The Center for Strategic and International Studies (CSIS) published a paper on Thursday 7 May calling for the US-Republic of Korea (ROK) cyber cooperation relationship to move beyond formal declarations towards "a proactive cyber defence strategy grounded in shared situational awareness and joint response."1 The paper was likely in preparation before the Google Threat Intelligence Group (GTIG) disclosure on 5 May, but its argument lands as operational tasking rather than academic advocacy when set against a live North Korean supply-chain operation that ran for three hours against 183 million weekly downloads.
CSIS argues that existing US-ROK cooperation frameworks carry no operational teeth: formal communiques between governments describe the intent to cooperate but leave each incident cycle to go through diplomatic process before joint action is possible. The paper calls for frameworks that would allow CERTs and cyber commands to act jointly without waiting for each diplomatic handshake.

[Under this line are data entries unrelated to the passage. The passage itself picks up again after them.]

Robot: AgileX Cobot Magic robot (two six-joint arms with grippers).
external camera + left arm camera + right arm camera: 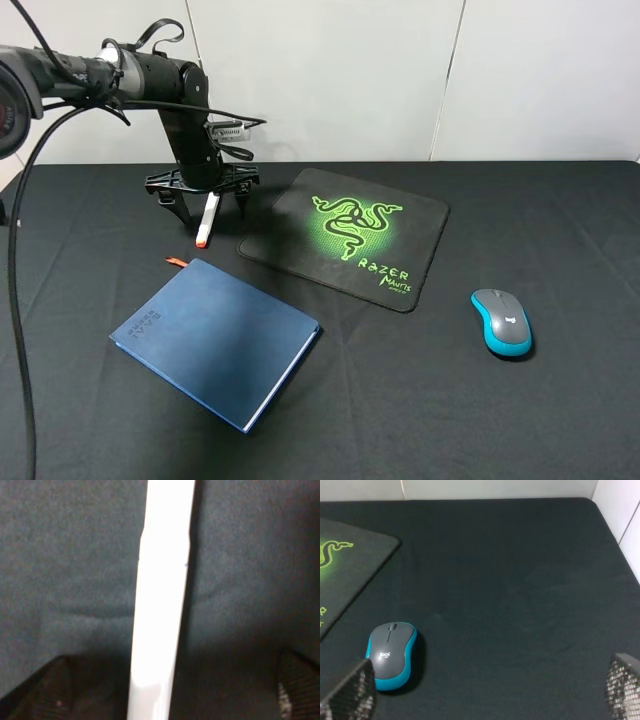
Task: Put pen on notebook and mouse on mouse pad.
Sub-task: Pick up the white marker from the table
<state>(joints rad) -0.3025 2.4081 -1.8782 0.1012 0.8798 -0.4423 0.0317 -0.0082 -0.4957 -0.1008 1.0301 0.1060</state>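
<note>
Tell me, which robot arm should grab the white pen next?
Left. Its pincer is down over the pen with one finger on each side and the jaws open. The right pincer is over by the mouse, away from the pen.

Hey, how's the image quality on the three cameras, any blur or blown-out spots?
Exterior high: sharp and evenly lit, the mouse pad logo crisp. Left wrist: the pen is blown out to flat white and soft, too close to focus. Right wrist: the mouse is sharp, its logo readable, while the near fingertips look soft.
</note>
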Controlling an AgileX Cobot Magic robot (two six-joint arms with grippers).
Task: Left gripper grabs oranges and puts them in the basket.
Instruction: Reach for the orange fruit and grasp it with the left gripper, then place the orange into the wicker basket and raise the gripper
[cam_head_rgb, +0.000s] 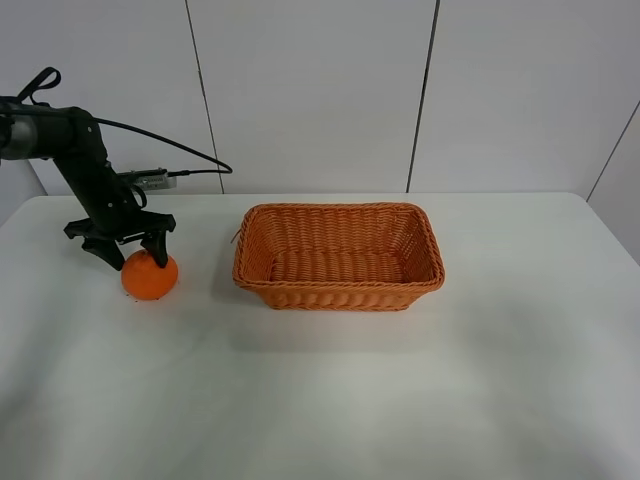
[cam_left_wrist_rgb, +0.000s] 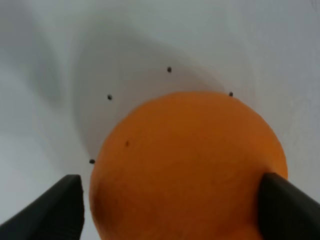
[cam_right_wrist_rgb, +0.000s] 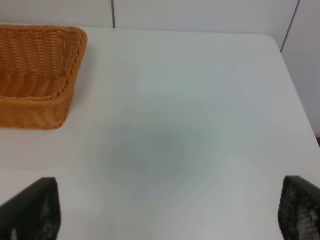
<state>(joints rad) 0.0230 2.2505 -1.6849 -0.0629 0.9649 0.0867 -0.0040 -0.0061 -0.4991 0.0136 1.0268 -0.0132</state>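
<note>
Left gripper (cam_left_wrist_rgb: 170, 210): black claw lowered over the fruit, its jaws spread to either side of it. In the left wrist view one finger (cam_left_wrist_rgb: 287, 210) overlaps the fruit's edge and the other stands just short of it with a thin strip of table between, so the claw has not closed on anything.
Oranges (cam_left_wrist_rgb: 185, 165): a single round fruit that fills most of the left wrist view. It rests on the table to the left of the basket and apart from it; seen from above (cam_head_rgb: 150, 278), the claw (cam_head_rgb: 137, 258) straddles its top.
Specks (cam_left_wrist_rgb: 109, 97): a few small dark dots on the table around the fruit.
Basket (cam_head_rgb: 340, 296): woven wicker, rectangular, upright near the table's middle – nothing inside it.
Right gripper (cam_right_wrist_rgb: 165, 215): spread wide and holding nothing, with only bare table between its tips and the basket's corner (cam_right_wrist_rgb: 30, 107) off to one side.
Table (cam_head_rgb: 330, 390): white and smooth.
Cable (cam_head_rgb: 170, 145): black, looping from the left arm towards the wall (cam_head_rgb: 310, 90).
</note>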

The timing sequence (Axios injection on 31 March, GTIG attribution on 5 May, CSIS paper on 7 May) is precise enough that policymakers on both sides face the paper not as an abstract proposal but as a response to a named, ongoing threat. UNC1069's Axios operation sits in a wave of four developer-toolchain compromises in five weeks , all with North Korean or state-nexus attribution. The CSIS argument gains operational credibility from each addition to that list.